#### [WHAT IS NEEDED]
Drop the pictures, then extract the listing word for word.

#### [THE DATA]
════════════════

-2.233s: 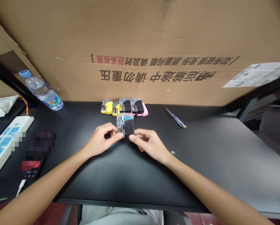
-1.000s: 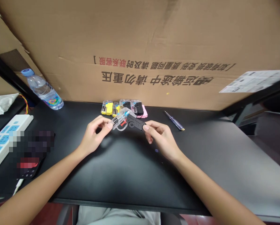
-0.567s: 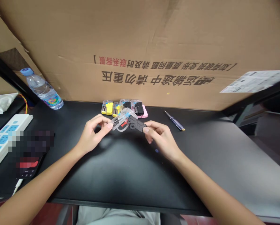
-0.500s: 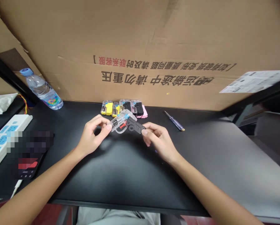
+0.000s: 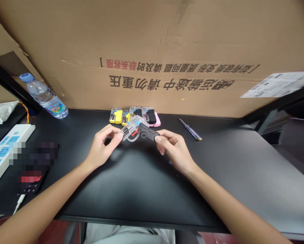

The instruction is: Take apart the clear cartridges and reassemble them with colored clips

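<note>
A small toy water gun (image 5: 139, 129) with a clear body, red trigger and black grip is held above the black table (image 5: 131, 189). My left hand (image 5: 105, 144) pinches its clear muzzle end between thumb and fingers. At the other end, my right hand (image 5: 176, 149) is closed on the tip of the black grip. Behind it, several more folded toy guns lie in a row against the cardboard, among them a yellow one (image 5: 118, 117), a black one (image 5: 151, 116) and a pink piece (image 5: 157, 120).
A screwdriver (image 5: 190, 129) lies right of the toys. On the left are a water bottle (image 5: 46, 96) leaning by the cardboard (image 5: 152, 40), a white power strip (image 5: 8, 149) and a phone (image 5: 37, 169) with a cable. A dark post (image 5: 274, 105) stands at the right.
The toy gun and both hands have risen slightly in the view, and the grip end has shifted a little to the right. Both hands keep their hold.
</note>
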`<state>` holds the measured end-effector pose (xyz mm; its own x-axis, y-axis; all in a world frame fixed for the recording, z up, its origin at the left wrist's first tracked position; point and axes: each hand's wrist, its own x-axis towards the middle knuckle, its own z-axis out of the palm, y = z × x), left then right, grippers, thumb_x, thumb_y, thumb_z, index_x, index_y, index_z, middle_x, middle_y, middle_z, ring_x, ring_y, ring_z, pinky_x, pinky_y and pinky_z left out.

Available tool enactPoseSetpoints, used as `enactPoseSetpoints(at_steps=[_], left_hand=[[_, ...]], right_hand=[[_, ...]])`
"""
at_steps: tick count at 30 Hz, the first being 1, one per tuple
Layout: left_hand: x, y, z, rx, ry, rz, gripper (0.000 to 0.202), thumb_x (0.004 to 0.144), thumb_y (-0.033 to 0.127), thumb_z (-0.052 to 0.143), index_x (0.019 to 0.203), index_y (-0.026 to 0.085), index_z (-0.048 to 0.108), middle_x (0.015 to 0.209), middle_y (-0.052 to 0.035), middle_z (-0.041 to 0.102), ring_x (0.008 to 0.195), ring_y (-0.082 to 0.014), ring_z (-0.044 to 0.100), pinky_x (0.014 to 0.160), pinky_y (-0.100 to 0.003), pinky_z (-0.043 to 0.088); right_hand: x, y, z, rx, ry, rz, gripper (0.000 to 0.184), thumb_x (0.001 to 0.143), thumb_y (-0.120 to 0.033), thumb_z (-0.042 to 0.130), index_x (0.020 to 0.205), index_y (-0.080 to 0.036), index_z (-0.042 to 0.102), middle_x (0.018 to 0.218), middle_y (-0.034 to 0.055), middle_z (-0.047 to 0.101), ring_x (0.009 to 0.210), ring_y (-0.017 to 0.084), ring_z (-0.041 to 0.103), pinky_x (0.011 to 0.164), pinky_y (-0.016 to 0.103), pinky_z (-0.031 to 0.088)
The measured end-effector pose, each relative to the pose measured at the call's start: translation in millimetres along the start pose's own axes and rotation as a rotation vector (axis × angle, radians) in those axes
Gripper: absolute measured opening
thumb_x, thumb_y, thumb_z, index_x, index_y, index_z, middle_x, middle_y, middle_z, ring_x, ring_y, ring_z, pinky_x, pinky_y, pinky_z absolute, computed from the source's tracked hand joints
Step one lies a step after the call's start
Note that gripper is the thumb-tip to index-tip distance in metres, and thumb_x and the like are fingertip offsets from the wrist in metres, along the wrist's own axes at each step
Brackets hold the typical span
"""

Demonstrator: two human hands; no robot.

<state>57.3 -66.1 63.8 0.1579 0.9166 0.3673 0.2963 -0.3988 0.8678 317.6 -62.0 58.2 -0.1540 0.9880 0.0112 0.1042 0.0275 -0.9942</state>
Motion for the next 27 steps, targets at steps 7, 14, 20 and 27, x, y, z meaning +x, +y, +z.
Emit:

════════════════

#### [RESPONSE BOX]
-2.233s: 
-1.000s: 
-0.567s: 
-0.500s: 
+0.000s: 

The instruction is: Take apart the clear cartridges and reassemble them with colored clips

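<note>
A small toy water gun (image 5: 139, 129) with a clear body, red trigger and black grip is held above the black table (image 5: 131, 189). My left hand (image 5: 105, 144) pinches its clear muzzle end between thumb and fingers. At the other end, my right hand (image 5: 176, 149) is closed on the tip of the black grip. Behind it, several more folded toy guns lie in a row against the cardboard, among them a yellow one (image 5: 118, 117), a black one (image 5: 151, 116) and a pink piece (image 5: 157, 120).
A screwdriver (image 5: 190, 129) lies right of the toys. On the left are a water bottle (image 5: 46, 96) leaning by the cardboard (image 5: 152, 40), a white power strip (image 5: 8, 149) and a phone (image 5: 37, 169) with a cable. A dark post (image 5: 274, 105) stands at the right.
The toy gun and both hands have risen slightly in the view, and the grip end has shifted a little to the right. Both hands keep their hold.
</note>
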`<state>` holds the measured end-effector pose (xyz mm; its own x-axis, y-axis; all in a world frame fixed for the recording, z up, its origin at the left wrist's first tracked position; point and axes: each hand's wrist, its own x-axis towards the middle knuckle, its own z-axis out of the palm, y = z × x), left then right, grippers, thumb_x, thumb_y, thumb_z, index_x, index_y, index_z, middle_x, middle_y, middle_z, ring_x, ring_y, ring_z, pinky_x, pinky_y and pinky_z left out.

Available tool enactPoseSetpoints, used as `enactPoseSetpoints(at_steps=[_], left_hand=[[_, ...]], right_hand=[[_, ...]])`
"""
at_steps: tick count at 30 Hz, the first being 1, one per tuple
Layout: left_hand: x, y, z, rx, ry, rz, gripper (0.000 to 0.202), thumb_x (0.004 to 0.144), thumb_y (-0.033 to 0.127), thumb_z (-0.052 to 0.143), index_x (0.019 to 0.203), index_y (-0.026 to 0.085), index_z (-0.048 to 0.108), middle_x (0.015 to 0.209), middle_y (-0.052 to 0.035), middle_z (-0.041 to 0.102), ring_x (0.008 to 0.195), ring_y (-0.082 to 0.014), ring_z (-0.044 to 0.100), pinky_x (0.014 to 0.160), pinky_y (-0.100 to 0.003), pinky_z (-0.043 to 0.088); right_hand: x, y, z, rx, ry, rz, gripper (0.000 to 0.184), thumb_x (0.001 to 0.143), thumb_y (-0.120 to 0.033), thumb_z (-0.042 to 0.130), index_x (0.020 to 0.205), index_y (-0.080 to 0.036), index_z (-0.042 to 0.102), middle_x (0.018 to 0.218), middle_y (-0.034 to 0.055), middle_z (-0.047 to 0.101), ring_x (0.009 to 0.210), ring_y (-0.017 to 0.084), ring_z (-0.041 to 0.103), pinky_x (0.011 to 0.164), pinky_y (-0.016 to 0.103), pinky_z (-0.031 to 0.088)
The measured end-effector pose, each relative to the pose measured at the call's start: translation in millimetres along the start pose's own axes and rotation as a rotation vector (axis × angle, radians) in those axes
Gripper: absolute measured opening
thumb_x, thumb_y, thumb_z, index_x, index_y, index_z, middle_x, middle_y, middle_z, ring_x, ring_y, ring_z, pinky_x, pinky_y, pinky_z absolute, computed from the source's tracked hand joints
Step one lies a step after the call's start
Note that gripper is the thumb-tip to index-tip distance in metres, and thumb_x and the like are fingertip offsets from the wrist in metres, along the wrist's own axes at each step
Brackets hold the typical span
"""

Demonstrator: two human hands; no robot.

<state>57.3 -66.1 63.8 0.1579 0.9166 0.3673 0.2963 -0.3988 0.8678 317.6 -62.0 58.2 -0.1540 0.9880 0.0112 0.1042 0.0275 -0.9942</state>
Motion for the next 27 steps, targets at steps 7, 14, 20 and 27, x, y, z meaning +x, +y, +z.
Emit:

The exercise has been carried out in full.